Extracted data entries:
=-=-=-=-=

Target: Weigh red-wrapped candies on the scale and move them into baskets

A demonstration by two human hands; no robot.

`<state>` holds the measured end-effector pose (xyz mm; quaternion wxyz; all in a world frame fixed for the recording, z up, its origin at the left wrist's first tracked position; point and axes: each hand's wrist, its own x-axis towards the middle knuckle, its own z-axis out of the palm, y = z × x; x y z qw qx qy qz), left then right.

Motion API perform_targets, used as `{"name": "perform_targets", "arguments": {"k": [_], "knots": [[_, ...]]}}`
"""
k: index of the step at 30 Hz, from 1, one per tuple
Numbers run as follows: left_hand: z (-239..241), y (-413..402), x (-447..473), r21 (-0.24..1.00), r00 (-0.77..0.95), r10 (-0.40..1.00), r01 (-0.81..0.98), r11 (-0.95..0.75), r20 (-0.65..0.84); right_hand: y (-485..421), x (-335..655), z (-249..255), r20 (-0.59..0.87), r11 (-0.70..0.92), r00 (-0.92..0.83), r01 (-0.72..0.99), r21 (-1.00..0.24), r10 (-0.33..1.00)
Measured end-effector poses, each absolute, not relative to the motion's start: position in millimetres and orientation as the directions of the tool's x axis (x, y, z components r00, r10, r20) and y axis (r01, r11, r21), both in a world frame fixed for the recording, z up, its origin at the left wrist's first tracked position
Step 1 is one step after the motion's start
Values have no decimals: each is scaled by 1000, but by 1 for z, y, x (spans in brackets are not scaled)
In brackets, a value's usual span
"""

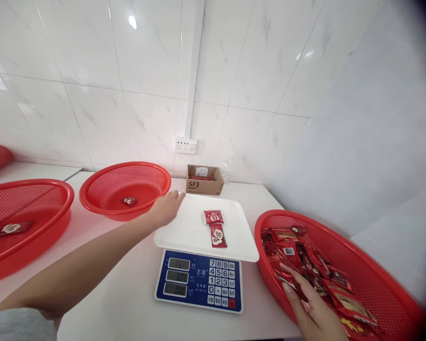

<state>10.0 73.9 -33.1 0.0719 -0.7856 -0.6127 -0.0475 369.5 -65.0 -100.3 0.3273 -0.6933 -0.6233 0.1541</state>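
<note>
My left hand (166, 207) is above the left edge of the white weighing tray (184, 227), near the middle red basket's rim. Its fingers are stretched to the right and nothing shows in them. Two small red snack packets (218, 235) lie touching near the middle of the tray. My right hand (314, 305) reaches into the red plastic basket (270, 218) on the right. Its thumb and fingers close on a red snack packet (287, 275), partly hidden by the hand. Many more red packets fill the floor of this basket.
Behind the tray stands a cardboard box (205, 186). The scale's blue keypad panel (199, 282) faces me. A middle red basket (126, 168) holds one packet (129, 201); a left one (57, 184) holds another packet (13, 228). A tiled wall (145, 61) rises behind.
</note>
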Motion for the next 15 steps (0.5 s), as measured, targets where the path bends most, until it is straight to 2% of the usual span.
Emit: {"name": "perform_targets", "arguments": {"k": [4,7,11,15], "knots": [[-16,82,-41,-67,23,973,998,-8,229,-64,370,-103,183,-19,185,750,-661,966],[-10,86,-62,-68,10,970,998,7,244,-65,370,-101,166,-26,179,753,-658,970],[-18,83,-37,-41,260,944,966,-257,203,-66,366,-97,143,-39,175,751,-660,974],[-31,74,30,18,527,837,845,-535,150,-66,363,-93,152,-51,201,748,-662,968]]}}
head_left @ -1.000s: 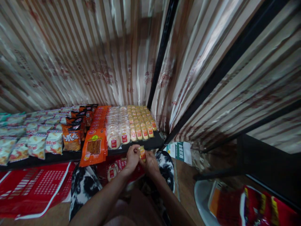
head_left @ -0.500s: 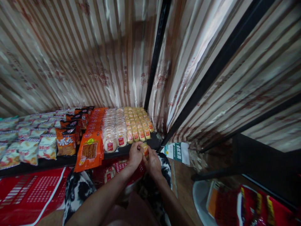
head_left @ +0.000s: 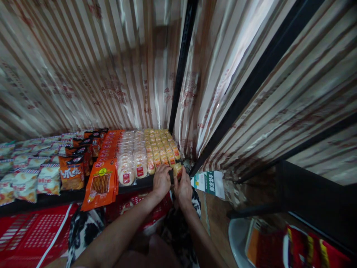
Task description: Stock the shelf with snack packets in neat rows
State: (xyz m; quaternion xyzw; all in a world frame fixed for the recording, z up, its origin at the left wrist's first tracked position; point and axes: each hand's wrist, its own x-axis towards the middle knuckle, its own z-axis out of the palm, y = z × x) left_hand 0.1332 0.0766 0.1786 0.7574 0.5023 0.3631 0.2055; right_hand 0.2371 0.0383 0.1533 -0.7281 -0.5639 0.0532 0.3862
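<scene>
My right hand (head_left: 182, 186) pinches a small yellow snack packet (head_left: 177, 170) at the front right corner of the low black shelf (head_left: 55, 197). My left hand (head_left: 161, 179) rests beside it with curled fingers against the front of the yellow packet rows (head_left: 160, 147); what its fingers hold, if anything, is hidden. Round white rice-cracker packs (head_left: 129, 163) lie left of the yellow rows.
Orange snack bags (head_left: 100, 182), darker orange bags (head_left: 72, 171) and pale chip bags (head_left: 25, 178) fill the shelf leftward. A red plastic basket (head_left: 30, 234) lies below on the left. A black post (head_left: 181, 63) and striped curtain stand behind. A white-green box (head_left: 209, 181) and red packets (head_left: 301, 249) lie right.
Both hands have moved forward and up from my lap to the shelf's front edge, carrying the yellow packet to the right end of the yellow rows. The view shifted slightly right.
</scene>
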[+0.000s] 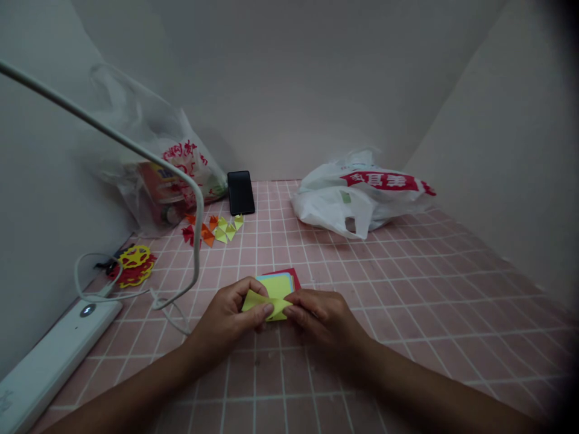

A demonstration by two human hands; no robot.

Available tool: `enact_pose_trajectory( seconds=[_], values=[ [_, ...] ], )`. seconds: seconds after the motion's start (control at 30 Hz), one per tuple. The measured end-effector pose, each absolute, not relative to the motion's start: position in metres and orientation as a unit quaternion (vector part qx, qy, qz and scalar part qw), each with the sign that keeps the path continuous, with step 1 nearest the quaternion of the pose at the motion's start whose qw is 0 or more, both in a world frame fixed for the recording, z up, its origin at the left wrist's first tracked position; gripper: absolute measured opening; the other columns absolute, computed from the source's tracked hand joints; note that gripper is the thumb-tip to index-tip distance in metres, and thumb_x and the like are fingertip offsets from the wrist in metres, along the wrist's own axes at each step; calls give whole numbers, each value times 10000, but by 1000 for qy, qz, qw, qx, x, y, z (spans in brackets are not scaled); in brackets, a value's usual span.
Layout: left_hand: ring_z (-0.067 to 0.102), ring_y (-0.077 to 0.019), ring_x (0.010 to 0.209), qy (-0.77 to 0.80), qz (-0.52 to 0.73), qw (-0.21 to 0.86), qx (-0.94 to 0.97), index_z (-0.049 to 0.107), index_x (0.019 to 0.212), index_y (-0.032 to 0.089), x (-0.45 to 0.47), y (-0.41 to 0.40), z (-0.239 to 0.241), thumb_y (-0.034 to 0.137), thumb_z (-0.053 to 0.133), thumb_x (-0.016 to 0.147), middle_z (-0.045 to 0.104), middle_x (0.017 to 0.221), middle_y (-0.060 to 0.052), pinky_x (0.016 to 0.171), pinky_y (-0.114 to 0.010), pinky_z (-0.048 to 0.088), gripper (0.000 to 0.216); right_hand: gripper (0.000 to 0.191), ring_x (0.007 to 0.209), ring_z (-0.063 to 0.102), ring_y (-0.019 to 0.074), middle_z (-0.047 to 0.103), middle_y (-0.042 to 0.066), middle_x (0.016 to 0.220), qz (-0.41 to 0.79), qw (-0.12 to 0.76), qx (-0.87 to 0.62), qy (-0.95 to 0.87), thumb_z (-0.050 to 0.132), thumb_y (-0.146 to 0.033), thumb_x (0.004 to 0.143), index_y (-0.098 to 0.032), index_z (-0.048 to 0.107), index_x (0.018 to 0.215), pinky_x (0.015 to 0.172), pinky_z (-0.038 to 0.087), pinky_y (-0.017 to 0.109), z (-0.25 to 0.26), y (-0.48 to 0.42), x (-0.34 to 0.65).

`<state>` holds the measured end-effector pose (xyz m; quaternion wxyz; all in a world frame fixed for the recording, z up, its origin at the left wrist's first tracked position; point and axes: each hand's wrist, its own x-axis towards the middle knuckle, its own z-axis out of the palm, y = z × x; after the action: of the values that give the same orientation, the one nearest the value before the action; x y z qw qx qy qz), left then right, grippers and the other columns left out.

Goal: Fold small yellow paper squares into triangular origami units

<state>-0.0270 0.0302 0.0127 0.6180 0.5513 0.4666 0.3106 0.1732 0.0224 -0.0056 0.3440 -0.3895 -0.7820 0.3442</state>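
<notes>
Between my two hands is a small piece of yellow paper (257, 299), partly folded. My left hand (228, 310) pinches its left side with thumb and fingers. At the right end, my right hand (323, 313) grips the paper between thumb and forefinger. Just behind and beneath it lies a stack of coloured paper sheets (279, 282), yellow on top with blue and red edges showing. Farther back on the left sit several small folded paper pieces (221, 229) in red, orange and yellow. The fingers hide part of the held paper.
A white power strip (67, 349) and a looping white cable (199, 235) occupy the left. Yellow and red cut-out shapes (133, 265) lie near it. At the back are a filled plastic bag (158, 163), a black phone (241, 193) and a white plastic bag (362, 193).
</notes>
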Motion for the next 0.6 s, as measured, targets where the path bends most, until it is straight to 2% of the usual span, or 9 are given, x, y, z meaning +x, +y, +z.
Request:
enact_pose_trajectory(
  seconds=[0.33, 0.6],
  values=[
    [515, -94, 520, 452, 342, 614, 549, 546, 825, 184, -26, 30, 8, 319, 669, 785, 603, 553, 59, 548, -209, 385, 188, 341, 542, 496, 104, 541, -1, 597, 308, 372, -369, -793, 458, -243, 981, -141, 573, 676, 540, 347, 225, -5, 21, 172],
    [513, -85, 500, 466, 350, 597, 551, 548, 792, 173, -26, 28, 10, 294, 674, 769, 582, 553, 58, 516, -198, 393, 176, 330, 522, 494, 87, 547, -12, 593, 350, 374, -373, -773, 480, -218, 966, -148, 567, 656, 540, 357, 218, -2, 19, 170]
  ],
)
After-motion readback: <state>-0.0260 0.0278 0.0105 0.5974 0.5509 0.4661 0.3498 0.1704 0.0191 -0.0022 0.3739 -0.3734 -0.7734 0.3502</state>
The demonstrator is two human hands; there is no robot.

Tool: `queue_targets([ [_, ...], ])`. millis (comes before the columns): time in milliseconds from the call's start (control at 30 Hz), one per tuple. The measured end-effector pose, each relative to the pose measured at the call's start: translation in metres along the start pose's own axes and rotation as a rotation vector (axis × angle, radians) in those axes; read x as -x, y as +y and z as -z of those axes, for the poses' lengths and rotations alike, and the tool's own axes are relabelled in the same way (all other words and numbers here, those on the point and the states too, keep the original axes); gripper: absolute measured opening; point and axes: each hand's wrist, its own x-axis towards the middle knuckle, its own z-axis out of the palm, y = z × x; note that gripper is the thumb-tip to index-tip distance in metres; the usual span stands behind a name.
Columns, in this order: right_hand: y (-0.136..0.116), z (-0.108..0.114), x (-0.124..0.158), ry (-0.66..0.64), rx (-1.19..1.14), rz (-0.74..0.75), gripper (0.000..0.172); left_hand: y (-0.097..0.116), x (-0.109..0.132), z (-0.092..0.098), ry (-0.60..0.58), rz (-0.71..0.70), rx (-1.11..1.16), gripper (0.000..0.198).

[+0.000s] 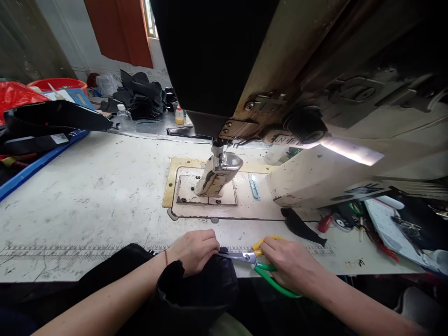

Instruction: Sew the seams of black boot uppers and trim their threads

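My right fingers (270, 247) grip the scissors (248, 257) and my left fingers (211, 244) pinch the black piece (217, 282), which I should keep taut, my grip clear of the blades (235, 256).

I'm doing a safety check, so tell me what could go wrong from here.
The tips of the scissors lie right by the left hand, so a slip might nick its fingers. The black material reaches past the front edge of the table, so it could sag or shift.
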Motion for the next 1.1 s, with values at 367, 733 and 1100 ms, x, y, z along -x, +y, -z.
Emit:
queue_targets([
  [367,-0.023,-0.003,-0.017,0.024,-0.052,-0.023,0.007,-0.005,-0.003,0.008,0.036,0.137,0.318,0.017],
  [733,-0.040,0.020,-0.042,-0.072,-0.091,-0.048,0.019,-0.006,-0.008,0.016,0.200,0.222,0.503,0.013],
  [1100,-0.060,0.022,-0.061,-0.173,-0.087,0.002,0.027,-0.009,-0.007,0.022,0.469,0.439,1.041,0.033],
])
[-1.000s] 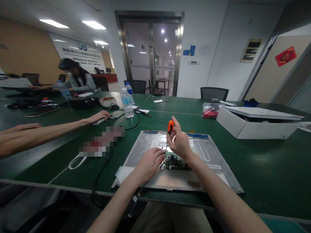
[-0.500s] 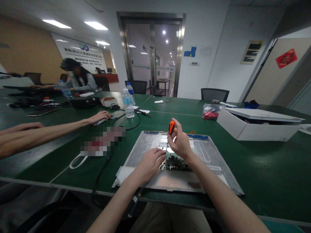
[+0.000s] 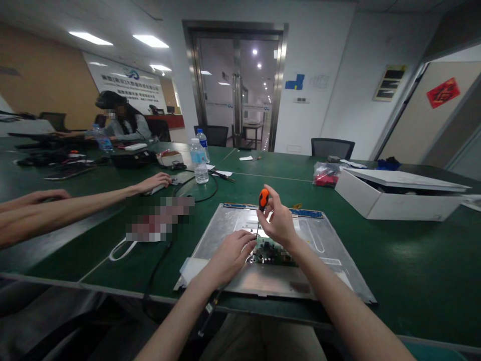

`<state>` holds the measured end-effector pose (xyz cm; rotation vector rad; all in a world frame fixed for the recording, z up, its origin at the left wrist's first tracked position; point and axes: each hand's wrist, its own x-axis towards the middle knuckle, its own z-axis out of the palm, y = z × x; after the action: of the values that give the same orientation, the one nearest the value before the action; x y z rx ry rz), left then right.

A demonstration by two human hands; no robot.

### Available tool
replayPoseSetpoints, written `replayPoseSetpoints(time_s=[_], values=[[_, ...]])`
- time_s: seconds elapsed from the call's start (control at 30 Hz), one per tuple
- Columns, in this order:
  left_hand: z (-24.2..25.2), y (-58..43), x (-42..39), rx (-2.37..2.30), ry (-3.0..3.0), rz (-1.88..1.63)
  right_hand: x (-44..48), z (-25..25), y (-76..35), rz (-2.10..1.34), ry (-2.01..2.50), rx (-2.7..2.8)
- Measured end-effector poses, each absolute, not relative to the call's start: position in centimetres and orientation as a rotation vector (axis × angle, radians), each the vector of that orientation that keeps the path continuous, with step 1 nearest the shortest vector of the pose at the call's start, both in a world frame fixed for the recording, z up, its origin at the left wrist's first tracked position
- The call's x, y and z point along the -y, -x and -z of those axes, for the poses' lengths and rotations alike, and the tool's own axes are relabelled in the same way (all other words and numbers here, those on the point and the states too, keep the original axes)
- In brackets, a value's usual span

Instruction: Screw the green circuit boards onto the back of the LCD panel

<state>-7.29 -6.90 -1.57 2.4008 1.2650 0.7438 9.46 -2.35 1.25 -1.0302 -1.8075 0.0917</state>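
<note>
An orange and black screwdriver (image 3: pixel 263 199) stands nearly upright, its thin shaft pointing down at the upper left edge of a green circuit board (image 3: pixel 271 252). My right hand (image 3: pixel 280 223) is closed around its handle. Beside the screwdriver tip, my left hand (image 3: pixel 232 253) rests on the board's left edge with thumb and fingertips drawn together; what they pinch is too small to make out. Under the board lies a flat silver metal panel (image 3: pixel 330 265), with a blue strip (image 3: pixel 310 214) along its far edge. My right hand and forearm hide part of the board.
Another person's hand (image 3: pixel 156 181) rests on a small device at the left. Two water bottles (image 3: pixel 200 163) stand beyond a blurred pinkish item (image 3: pixel 160 218). A black cable (image 3: pixel 160 271) hangs over the edge. To the right sits a white box (image 3: pixel 398 200) near a plastic bag (image 3: pixel 325 175).
The screwdriver handle has turned a little and shifted slightly left, with the fingers of my right hand moving along with it. My left hand keeps its place.
</note>
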Motion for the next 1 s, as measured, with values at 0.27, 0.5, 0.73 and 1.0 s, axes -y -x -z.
replayPoseSetpoints(time_s=[0.27,0.5,0.73,1.0], values=[[1.77,7.4,6.82,-1.272,-2.402,-0.743,2.09,-1.31,-9.44,-0.068,1.048,1.771],[1.27,7.19,7.01,-1.272,-2.396,-0.752,2.11,-1.31,-9.58,-0.074,1.019,1.777],[0.92,7.16,7.08,-1.27,-2.406,-0.741,1.97,-1.25,-9.59,-0.049,1.003,1.812],[0.95,7.22,7.18,-1.299,-2.402,-0.717,2.25,-1.39,-9.5,-0.065,1.046,1.777]])
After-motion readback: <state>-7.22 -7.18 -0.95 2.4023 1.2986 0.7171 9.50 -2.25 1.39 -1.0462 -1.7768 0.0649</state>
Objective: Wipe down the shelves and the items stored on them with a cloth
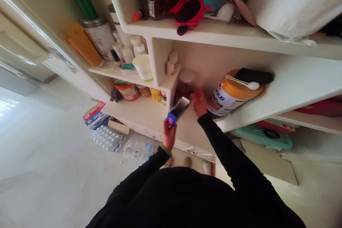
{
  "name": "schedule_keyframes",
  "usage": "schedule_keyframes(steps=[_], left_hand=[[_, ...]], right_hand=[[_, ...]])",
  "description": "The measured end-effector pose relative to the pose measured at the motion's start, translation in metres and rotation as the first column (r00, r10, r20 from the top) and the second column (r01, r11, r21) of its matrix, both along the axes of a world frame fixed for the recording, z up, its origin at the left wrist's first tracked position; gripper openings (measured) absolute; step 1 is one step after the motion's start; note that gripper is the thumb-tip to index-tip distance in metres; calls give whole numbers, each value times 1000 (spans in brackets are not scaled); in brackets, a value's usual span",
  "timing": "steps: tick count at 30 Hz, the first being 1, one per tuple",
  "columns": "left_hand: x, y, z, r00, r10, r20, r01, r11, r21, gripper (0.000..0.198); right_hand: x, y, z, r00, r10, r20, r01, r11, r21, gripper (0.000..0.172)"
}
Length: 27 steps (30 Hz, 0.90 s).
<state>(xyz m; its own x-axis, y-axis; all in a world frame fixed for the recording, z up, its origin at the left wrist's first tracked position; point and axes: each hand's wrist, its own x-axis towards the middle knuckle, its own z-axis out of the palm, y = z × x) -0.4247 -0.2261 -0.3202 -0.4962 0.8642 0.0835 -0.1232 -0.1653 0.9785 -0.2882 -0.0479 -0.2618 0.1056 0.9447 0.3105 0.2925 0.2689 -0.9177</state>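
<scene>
My left hand [169, 134] grips a small blue and dark box [177, 110] and holds it tilted above the white shelf [145, 114]. My right hand [199, 102] reaches into the shelf bay and is smeared by motion. It sits at the base of a clear jar with a pale lid and dark contents [185, 84]; whether it grips the jar I cannot make out. Just right of that hand lies a tipped can with an orange top [229, 94], a white spoon [244, 82] resting on it.
Red sunglasses [188, 11], dark bottles [153, 0] and a white bag [291, 3] fill the upper shelf. A paper cup [143, 67], small white bottles and a metal tin [100, 37] stand at left. Packs of water bottles [108, 138] and cartons lie on the floor.
</scene>
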Motion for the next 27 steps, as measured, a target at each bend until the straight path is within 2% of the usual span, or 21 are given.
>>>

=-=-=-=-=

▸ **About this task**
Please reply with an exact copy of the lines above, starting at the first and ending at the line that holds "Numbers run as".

▸ **Reply**
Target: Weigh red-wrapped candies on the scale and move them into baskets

A demonstration by two human hands; no robot.

`<state>` holds the measured end-effector pose (xyz mm; quaternion wxyz; all in a world frame fixed for the recording, z up, its origin at the left wrist's first tracked position; point and axes: each hand's wrist, its own x-axis towards the middle knuckle, its own z-axis out of the palm, y = z × x; x y z qw qx qy qz), left then right.

Motion API perform_targets, used as `{"name": "perform_targets", "arguments": {"k": [_], "knots": [[_, ...]]}}`
"""
k: index of the step at 30 Hz, from 1, one per tuple
Numbers run as follows: left_hand: z (-239..241), y (-413..402), x (-447..473), r21 (-0.24..1.00), r00 (-0.77..0.95), r10 (-0.40..1.00), r01 (-0.81..0.98), r11 (-0.95..0.75), r20 (-0.65..0.84); right_hand: y (-485..421), x (-335..655), z (-249..255), r20 (-0.59..0.87), r11 (-0.70..0.92), r00 (-0.92..0.83), r01 (-0.72..0.99), r21 (-1.00..0.24), r10 (-0.33..1.00)

This concludes the exercise.